Soun pounded his gravel on the table. Family court was fun because he always got to be the judge.
"Family court is now in session!"
"Rally Ho!"
"Silence!" Soun cried. As the judge Soun Tendo was not afraid of the dwarves. "First order of business, we now have ten very strange little dwarf things. We must find a way to kill them. Second order of business, the divorce of Nabiki and Ryoga!"
"Never going to happen." Nabiki said calmly.
"So . . . hungry . . . need . . . real . . . food . . ." Ryoga panted.
"Rally Ho! Gimme ach pint!"
"Rally Ho! Where ish de bar wench?"
"Kasumi!" Akane shouted. "They want to know where you are!"
"No! No! I'm never coming out of this closet again! They're like an army of little perverts!"
"Oh my god!" Ranma screamed. "It's a Happi army!"
"Rally Ho! What a haul! What a haul!" One of them cried, bouncing by with some of Kasumi's bras in its grubby fists.
"No, no, no! You did it all wrong." Happosai sighed. "You leap around and chuckle, and you don't take bras alone, you need their panties too since panties will be the source of your strength."
"Bolgott not understand." The dwarf confessed.
"I know you don't. I know you don't." Happi nodded. "Now let's try again!"
"Funny how they all focus on you Kasumi." Akane said. "Now I guess you know how I felt at school."
"Rally Ho! Ish another bar maid!"
"Dish un ish a oogly un!"
"Why you! How dare you say that!" Akane cried. "Now I'll make you pay!" She cried as she punched Ranma in the jaw.

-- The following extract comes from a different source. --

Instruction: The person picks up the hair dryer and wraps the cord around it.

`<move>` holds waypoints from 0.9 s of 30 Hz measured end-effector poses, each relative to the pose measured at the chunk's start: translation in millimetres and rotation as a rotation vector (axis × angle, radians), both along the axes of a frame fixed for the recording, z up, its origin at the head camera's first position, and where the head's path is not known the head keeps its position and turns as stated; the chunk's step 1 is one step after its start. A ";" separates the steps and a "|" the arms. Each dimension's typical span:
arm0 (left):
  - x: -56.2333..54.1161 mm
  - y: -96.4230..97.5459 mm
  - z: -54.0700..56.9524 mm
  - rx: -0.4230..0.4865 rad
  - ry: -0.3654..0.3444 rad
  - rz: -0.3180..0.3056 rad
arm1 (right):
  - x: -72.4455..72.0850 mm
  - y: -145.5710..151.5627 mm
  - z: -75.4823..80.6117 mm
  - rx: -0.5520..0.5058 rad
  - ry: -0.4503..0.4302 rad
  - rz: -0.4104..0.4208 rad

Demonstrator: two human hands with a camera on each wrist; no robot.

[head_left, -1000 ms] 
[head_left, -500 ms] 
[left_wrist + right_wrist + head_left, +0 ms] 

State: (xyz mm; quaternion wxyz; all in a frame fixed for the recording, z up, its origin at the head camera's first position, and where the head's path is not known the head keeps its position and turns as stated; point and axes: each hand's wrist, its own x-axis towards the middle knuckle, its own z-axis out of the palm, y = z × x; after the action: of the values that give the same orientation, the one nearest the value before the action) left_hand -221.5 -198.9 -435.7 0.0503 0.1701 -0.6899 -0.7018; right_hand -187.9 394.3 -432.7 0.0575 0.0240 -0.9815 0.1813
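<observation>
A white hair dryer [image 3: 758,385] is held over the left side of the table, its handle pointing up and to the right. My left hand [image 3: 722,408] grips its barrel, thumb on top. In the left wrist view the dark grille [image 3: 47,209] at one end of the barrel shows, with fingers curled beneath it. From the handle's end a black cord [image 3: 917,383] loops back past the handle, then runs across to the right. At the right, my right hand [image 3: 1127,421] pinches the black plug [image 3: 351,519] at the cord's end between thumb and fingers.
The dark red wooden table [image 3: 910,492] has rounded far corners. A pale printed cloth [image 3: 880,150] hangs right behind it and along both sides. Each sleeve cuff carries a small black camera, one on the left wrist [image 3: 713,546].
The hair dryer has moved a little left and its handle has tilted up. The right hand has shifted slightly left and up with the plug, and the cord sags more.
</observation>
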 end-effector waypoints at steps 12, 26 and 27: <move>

"Ouch! Akane, what did you do that for?"
"Well I don't want to touch them!" Akane cried.
"Listen, Daddy, It's pretty obvious that every time we cut them up their genes get weaker. I mean . . . just look at number ten! He's a she!" Nabiki said. Soun nodded.
"Looks can be deceiving sweet cheeks!" The . . . female (?) dwarf said, batting his/her eyes at Ryoga.
"Mine! No touch!" Nabiki hissed.
"I think what Nabiki is trying to say is, if we keep cutting them up there wont be enough left of them to regenerate, is that it Nabiki?" Ranma asked.
"You want my Ryoga too don't you? Well you can't have him! He's mine!"
"Riiiigght." Soun nodded. "Okay, on to the next order of business which I now think is taking priority over even the annoying dwarves. Nabiki, as patron of this household I demand you divorce Ryoga or at least, for heavens sake let him eat something decent!"
"I praise you master Tendo!" Ryoga cried.
"I'll never give him up! I've already given him my body, I can't love another!" Nabiki proclaimed.
"WHAT!" Soun cried.
"What?" Ryoga cried. "You never gave me anything! Be it your body, or a decent meal!"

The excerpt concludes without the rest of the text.